Task objective: Return the data below exactly, but only from the line containing "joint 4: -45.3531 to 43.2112" through the line containing "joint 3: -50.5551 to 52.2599", with both of those lines included.
-- Extracted records follows --
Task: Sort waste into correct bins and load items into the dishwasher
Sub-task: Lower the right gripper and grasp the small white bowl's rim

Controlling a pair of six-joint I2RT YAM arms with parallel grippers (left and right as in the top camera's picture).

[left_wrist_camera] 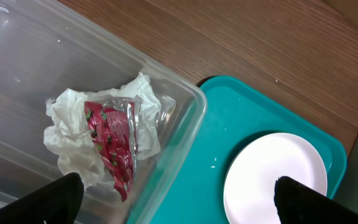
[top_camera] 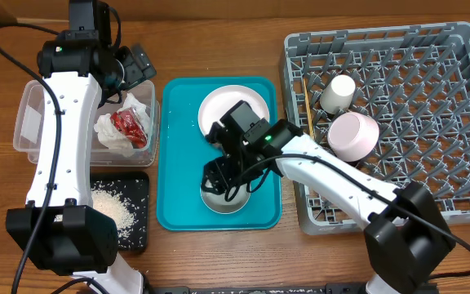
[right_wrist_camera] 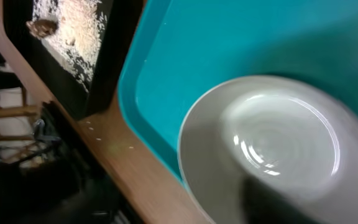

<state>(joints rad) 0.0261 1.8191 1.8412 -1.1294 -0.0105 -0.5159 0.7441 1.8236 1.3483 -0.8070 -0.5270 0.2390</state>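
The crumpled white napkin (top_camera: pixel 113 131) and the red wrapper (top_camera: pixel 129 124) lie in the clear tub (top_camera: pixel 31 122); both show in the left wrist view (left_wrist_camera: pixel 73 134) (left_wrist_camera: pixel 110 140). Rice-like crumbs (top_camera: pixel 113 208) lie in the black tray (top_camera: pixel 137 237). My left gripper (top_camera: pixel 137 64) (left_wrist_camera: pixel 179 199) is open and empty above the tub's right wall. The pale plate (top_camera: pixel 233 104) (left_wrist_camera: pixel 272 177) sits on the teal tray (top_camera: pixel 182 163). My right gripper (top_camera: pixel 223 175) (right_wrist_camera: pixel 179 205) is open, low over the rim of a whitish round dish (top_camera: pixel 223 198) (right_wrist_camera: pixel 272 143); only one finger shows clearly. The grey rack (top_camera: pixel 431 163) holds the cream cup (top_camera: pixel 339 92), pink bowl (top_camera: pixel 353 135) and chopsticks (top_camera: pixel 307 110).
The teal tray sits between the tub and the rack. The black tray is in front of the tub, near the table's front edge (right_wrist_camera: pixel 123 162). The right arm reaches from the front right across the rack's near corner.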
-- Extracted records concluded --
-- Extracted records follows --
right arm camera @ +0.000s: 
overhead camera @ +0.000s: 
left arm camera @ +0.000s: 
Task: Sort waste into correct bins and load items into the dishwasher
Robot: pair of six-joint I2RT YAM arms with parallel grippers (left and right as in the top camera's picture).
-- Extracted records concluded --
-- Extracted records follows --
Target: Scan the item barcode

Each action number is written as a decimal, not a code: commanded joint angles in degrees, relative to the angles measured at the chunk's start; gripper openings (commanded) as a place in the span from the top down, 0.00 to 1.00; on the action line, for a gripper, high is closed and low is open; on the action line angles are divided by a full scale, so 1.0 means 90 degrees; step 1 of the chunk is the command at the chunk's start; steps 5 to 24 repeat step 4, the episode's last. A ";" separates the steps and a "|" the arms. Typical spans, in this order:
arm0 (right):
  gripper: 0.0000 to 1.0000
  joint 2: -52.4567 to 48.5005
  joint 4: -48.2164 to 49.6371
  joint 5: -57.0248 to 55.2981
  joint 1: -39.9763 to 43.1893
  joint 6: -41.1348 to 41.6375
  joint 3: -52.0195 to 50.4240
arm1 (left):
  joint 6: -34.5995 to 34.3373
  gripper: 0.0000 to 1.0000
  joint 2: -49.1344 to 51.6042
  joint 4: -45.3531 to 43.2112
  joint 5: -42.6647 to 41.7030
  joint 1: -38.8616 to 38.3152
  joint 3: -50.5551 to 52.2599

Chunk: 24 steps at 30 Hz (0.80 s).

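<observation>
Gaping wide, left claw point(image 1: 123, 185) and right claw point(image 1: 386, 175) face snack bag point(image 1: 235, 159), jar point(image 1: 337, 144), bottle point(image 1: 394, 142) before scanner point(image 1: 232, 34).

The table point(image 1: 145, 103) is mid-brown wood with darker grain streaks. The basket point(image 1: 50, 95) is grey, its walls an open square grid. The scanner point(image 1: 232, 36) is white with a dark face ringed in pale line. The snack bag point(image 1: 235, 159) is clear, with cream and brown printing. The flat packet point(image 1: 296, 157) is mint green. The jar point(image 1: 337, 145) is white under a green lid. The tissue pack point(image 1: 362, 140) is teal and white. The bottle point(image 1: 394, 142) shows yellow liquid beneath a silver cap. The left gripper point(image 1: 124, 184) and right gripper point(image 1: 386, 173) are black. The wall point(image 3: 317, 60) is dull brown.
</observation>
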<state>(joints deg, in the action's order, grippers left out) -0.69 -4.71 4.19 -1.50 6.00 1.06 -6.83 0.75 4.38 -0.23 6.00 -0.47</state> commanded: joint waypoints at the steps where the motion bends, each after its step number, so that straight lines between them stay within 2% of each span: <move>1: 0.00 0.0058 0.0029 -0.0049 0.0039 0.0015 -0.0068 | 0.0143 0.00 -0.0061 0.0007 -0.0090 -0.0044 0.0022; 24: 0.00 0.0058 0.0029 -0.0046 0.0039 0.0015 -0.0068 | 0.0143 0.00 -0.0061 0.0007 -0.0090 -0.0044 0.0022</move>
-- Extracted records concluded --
Solved exercise:
  joint 4: -45.3531 to 43.2112
  joint 5: -42.6647 to 41.7030
  joint 1: -38.8616 to 38.3152
  joint 3: -50.5551 to 52.2599

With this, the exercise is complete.